**TASK PROMPT**:
Write the whole listing out again, word for word.

**COLLECTED DATA**:
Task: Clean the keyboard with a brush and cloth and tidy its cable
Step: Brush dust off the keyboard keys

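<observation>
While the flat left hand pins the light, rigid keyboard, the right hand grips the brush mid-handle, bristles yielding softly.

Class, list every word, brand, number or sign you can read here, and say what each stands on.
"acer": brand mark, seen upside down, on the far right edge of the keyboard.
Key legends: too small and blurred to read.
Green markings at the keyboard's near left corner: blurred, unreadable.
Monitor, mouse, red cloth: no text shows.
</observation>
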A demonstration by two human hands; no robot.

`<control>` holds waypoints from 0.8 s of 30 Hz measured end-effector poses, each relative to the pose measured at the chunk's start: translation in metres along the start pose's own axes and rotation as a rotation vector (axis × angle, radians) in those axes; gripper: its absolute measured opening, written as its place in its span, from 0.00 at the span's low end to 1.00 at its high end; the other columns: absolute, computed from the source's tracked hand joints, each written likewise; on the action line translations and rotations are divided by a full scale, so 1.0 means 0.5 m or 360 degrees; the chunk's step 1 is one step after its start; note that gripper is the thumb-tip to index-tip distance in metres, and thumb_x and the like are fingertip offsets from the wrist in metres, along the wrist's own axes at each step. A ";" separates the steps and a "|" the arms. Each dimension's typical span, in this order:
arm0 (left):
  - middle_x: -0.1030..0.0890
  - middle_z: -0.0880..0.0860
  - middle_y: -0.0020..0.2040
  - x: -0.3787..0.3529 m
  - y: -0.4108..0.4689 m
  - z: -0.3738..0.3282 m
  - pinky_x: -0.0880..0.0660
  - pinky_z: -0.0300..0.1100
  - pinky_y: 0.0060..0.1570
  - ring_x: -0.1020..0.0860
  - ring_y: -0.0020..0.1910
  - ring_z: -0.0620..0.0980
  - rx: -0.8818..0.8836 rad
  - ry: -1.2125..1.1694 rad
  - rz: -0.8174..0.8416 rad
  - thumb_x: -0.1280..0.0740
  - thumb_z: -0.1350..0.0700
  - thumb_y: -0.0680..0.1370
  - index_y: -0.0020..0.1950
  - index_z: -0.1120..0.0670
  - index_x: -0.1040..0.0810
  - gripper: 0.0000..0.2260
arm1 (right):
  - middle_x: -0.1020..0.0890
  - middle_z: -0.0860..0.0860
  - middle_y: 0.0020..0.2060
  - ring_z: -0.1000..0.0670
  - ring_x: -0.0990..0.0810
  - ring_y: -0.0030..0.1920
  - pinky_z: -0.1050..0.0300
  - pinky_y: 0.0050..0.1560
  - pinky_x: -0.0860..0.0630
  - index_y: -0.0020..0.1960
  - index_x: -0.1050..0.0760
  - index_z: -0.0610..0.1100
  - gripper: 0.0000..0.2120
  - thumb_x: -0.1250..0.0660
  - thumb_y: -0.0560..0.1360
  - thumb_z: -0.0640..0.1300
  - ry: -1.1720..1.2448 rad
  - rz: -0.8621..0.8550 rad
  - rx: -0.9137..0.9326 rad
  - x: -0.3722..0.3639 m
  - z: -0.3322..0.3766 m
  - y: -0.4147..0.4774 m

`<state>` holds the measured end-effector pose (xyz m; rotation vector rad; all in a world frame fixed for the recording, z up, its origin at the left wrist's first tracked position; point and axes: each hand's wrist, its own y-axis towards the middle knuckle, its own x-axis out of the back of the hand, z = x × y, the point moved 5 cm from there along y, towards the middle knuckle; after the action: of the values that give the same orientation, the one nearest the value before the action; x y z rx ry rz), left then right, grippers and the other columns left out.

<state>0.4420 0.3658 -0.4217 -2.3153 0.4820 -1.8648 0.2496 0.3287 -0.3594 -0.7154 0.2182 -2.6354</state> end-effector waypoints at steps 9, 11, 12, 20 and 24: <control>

**SOLVED PROBLEM**:
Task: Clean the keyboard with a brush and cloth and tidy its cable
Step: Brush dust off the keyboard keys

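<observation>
While the flat left hand pins the light, rigid keyboard, the right hand grips the brush mid-handle, bristles yielding softly.

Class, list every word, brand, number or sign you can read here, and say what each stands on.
"acer": brand mark, seen upside down, on the far right edge of the keyboard.
Key legends: too small and blurred to read.
Green markings at the keyboard's near left corner: blurred, unreadable.
Monitor, mouse, red cloth: no text shows.
</observation>
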A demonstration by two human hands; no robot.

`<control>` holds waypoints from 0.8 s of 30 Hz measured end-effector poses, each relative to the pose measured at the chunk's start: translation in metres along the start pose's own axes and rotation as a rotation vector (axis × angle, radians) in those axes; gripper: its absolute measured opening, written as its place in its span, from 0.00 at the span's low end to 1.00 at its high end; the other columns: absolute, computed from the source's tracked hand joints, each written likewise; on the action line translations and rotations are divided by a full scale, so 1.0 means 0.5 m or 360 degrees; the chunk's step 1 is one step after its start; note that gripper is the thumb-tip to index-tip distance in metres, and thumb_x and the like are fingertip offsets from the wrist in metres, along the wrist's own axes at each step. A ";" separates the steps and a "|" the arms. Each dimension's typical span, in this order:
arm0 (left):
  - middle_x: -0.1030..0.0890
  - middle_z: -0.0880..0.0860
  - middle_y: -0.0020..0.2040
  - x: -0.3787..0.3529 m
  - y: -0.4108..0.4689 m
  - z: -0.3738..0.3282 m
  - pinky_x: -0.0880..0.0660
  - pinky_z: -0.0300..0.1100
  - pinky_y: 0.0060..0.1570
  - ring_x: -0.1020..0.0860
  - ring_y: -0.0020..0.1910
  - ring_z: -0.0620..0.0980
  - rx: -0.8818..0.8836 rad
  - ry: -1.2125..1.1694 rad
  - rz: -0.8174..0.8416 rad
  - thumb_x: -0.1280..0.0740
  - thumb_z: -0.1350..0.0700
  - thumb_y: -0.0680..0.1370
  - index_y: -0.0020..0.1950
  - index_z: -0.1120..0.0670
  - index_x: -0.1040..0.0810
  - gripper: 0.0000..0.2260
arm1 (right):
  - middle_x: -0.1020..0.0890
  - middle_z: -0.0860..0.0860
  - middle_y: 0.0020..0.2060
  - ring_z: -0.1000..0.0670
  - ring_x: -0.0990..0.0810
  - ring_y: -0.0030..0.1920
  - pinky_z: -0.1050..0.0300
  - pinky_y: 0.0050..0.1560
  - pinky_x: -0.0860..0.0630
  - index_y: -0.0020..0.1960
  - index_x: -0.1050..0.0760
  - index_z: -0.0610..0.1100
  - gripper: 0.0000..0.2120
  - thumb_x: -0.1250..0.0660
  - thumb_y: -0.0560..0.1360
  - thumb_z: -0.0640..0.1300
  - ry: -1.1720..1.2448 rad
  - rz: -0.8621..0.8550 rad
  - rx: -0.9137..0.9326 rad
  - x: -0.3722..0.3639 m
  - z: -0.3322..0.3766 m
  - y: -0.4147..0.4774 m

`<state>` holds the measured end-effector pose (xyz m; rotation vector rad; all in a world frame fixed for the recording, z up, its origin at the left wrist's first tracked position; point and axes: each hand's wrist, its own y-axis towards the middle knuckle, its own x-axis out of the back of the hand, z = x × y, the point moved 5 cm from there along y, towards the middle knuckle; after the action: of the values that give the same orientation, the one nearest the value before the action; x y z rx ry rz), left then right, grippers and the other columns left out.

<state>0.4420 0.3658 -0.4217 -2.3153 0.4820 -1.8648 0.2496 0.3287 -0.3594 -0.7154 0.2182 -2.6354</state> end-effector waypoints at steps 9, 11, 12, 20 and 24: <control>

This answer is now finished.